Mmes SOUYRIS et PONCET MONGE


ARTICLE 3

Consulter le texte de l'article ^

Après l'alinéa 6

Insérer un paragraphe ainsi rédigé :

.... - Après la sous-section 1 de la section 1 du chapitre II du titre IV du livre Ier de la troisième partie du code du travail, est insérée une sous-section 1 bis ainsi rédigée :

« Sous-section 1 bis

« Autorisation d’absence des donneurs vivants

« Art. L. 3142-5-1. - Le salarié qui réalise un don dans les conditions prévues à l’article L. 1211-2 du code de la santé publique bénéficie d’une autorisation d’absence pour se rendre aux examens, consultations, entretiens, interventions et soins nécessaires au bilan préalable, à la préparation et à la réalisation du prélèvement ou de la collecte, ainsi qu’au suivi médical et aux soins en lien avec ceux-ci.

« Ces absences sont assimilées à une période de travail effectif pour la détermination de la durée des congés payés ainsi que pour les droits légaux ou conventionnels acquis par le salarié au titre de son ancienneté. »

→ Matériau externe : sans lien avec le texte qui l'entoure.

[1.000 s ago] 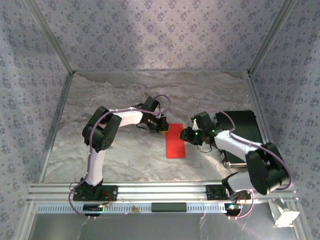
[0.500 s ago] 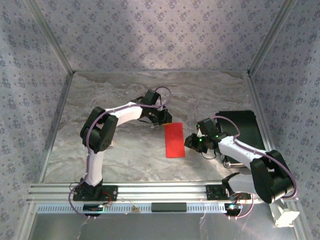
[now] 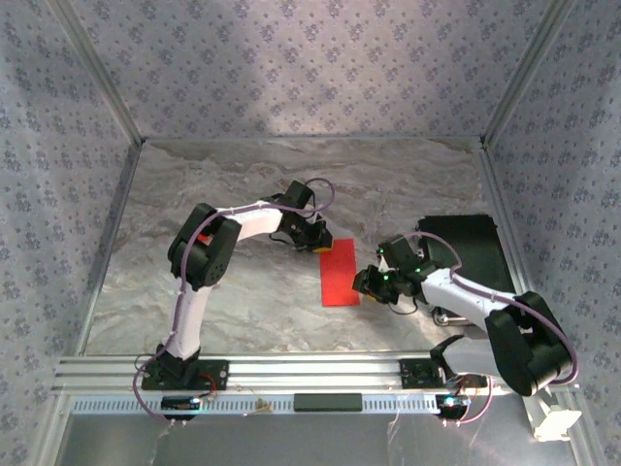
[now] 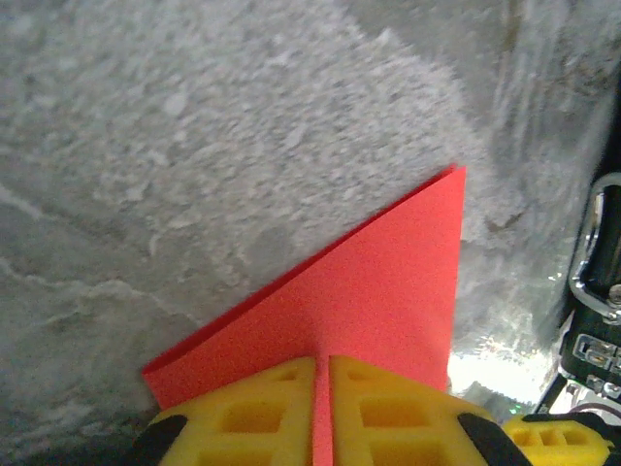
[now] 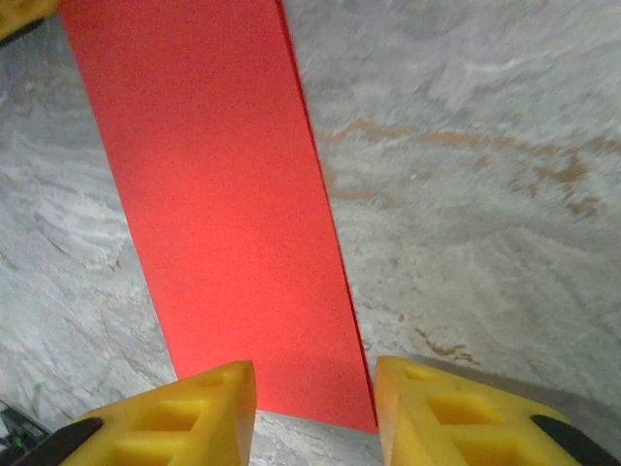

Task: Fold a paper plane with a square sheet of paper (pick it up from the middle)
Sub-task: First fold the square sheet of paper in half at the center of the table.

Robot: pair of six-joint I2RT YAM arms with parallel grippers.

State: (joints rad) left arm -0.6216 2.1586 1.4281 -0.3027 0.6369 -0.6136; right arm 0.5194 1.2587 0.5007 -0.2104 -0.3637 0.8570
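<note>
The red sheet of paper point(image 3: 340, 274) lies on the marbled table, folded double into a long narrow rectangle. My left gripper point(image 3: 314, 240) is at its far end, shut on the paper point(image 4: 388, 291); the yellow fingers point(image 4: 252, 413) pinch it, with two layers showing at the left edge. My right gripper point(image 3: 362, 282) is by the paper's near right corner. It stands open and low, its fingers point(image 5: 194, 408) straddling the near right corner of the paper point(image 5: 213, 194).
A black flat tray point(image 3: 471, 248) lies at the right, behind the right arm. A metal clip-like part point(image 4: 597, 243) shows beside it. Patterned walls and an aluminium frame point(image 3: 291, 374) enclose the table.
The right gripper has slid toward me along the paper's right edge, to its near corner. The left gripper lifted away a little, then came back to the far end.
</note>
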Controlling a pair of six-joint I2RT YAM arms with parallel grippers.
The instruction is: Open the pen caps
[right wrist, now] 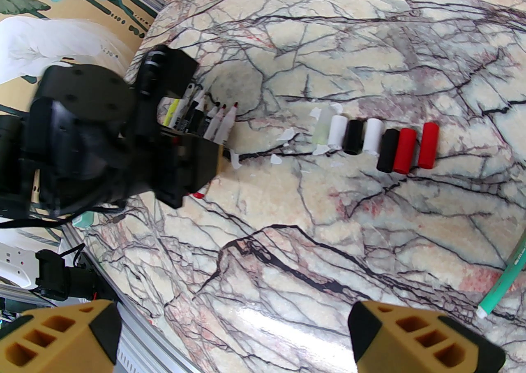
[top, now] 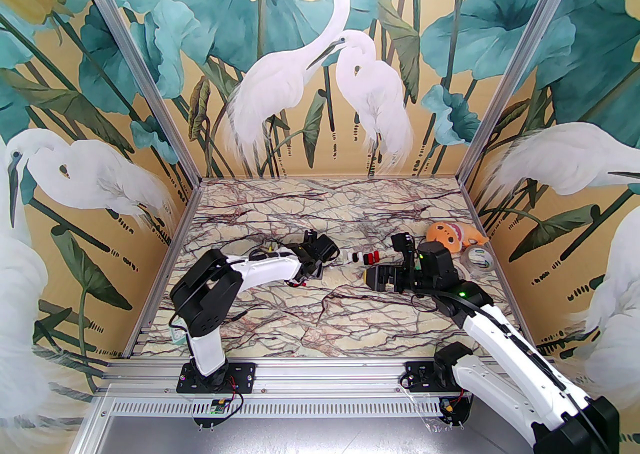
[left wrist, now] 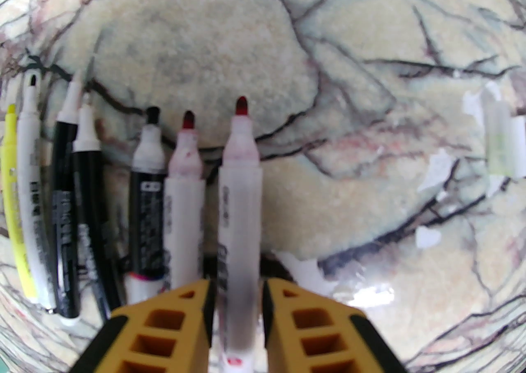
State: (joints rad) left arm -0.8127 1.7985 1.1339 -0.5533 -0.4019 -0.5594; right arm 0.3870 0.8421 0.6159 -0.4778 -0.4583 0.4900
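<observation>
the left gripper [left wrist: 237, 293] is seen with its jaws narrow, one on either side of the barrel of a red-tipped marker [left wrist: 240, 198]; whether the barrel is pinched or merely flanked cannot be told. the marker is uncapped and lies at the right end of a row of uncapped markers [left wrist: 65, 219], just beside a second red marker [left wrist: 185, 207], on the marble table [left wrist: 370, 75]. the pen caps [right wrist: 372, 139] are laid in a row of their own, apart from the nibs: one pale, two white, two black, two red, with no marker in any. the right gripper [right wrist: 234, 322] is held wide, with nothing between its fingers, well clear of the caps. the step in hand is judged to be the letting-go of this marker. it would be done well if the jaws were parted evenly, so that the barrel is not nudged into its neighbour or set rolling, and if the gripper were then drawn straight up before any sideways move. a green pen [right wrist: 503, 279] lies near the right finger; whether it is capped cannot be told, and it should be checked before the task is counted finished.
</observation>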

II. - L'article L. 3141-5 du même code est complété par un 9° ainsi rédigé :

« 9° Les périodes d’absence autorisées au titre de l’article L. 3142-5-1. »

Objet

Cet amendement, travaillé avec l’association Renaloo, vise à éviter que les donneurs vivants soient contraints d’utiliser leurs congés payés, leurs jours de repos ou des autorisations d’absence informelles pour accomplir les démarches nécessaires au don.

Le bilan préalable peut impliquer de nombreuses consultations et examens, parfois dans un établissement éloigné du domicile ou du lieu de travail. Le suivi post-don suppose lui aussi des examens réguliers. En l’absence de cadre juridique explicite, les donneurs peuvent dépendre de la seule compréhension de leur employeur, ou subir des pertes de rémunération, des pertes de primes de présence ou une consommation de congés qui constitue, en pratique, un coût indirect du don.

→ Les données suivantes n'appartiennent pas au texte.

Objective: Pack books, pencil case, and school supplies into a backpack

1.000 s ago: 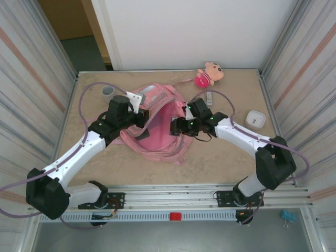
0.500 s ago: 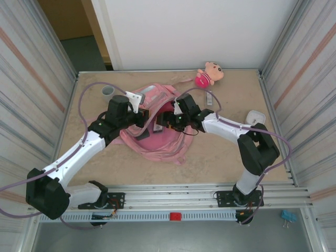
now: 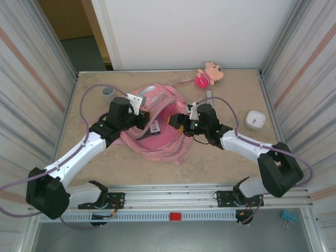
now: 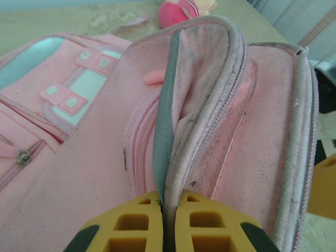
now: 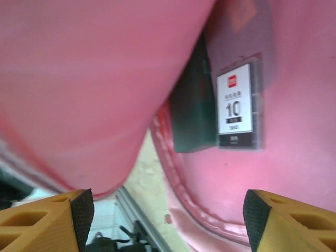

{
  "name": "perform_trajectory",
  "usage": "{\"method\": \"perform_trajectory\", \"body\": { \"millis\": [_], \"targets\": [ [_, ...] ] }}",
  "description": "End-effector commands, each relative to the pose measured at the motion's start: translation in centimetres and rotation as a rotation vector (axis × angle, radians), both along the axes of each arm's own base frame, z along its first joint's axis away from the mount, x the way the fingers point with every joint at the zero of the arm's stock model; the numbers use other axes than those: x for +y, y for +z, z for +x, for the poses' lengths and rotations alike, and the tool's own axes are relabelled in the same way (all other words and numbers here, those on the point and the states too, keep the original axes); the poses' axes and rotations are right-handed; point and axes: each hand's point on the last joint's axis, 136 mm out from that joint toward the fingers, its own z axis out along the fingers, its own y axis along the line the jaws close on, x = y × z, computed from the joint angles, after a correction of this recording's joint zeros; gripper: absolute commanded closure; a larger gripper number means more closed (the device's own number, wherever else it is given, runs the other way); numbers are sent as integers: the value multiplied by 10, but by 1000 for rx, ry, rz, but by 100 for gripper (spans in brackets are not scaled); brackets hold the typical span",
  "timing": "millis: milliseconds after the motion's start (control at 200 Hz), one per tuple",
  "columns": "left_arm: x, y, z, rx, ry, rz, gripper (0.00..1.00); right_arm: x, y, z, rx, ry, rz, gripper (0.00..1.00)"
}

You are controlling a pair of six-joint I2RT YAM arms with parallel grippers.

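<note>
At the upper left of the top view the cup [image 3: 107, 92] stood unused. My left pincer [image 4: 168, 210], at the bottom middle of its wrist view, was pressed together on the zip rim of the backpack [image 3: 157, 144], lifting it so the mouth gaped toward my other arm. Inside that mouth, mid-frame, lay the black piece [image 5: 236, 105], label up, touching a dark flat thing [image 5: 191, 113], maybe a book. Just right of it my right pincer [image 5: 168, 218] was spread wide with nothing between the jaws, so I judged that item packed. Further right the grey stick [image 3: 209, 97] waited on the table [image 3: 220, 163] below the doll [image 3: 208, 73], the white box [image 3: 255, 119] well apart.
</note>
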Motion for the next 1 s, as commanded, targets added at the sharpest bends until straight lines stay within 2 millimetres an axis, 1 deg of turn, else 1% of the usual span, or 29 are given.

Le droit reconnaît déjà des autorisations d’absence pour certaines démarches médicales liées à une situation protégée. Renaloo a notamment souligné l’existence d’un dispositif pour les donneuses d’ovocytes, alors qu’aucun mécanisme équivalent n’existe pour les donneurs vivants d’organes. Cette différence de traitement apparaît difficilement justifiable au regard des contraintes du parcours de don.

Le présent amendement crée donc une autorisation d’absence spécifique couvrant le bilan préalable, la préparation, l’intervention et le suivi post-don. Il prévoit que ces absences sont assimilées à du temps de travail effectif pour les congés payés et les droits liés à l’ancienneté. 

Il s’agit de garantir une neutralité professionnelle réelle : le donneur ne doit être pénalisé ni financièrement, ni dans l’évolution de ses droits sociaux, du fait de son geste.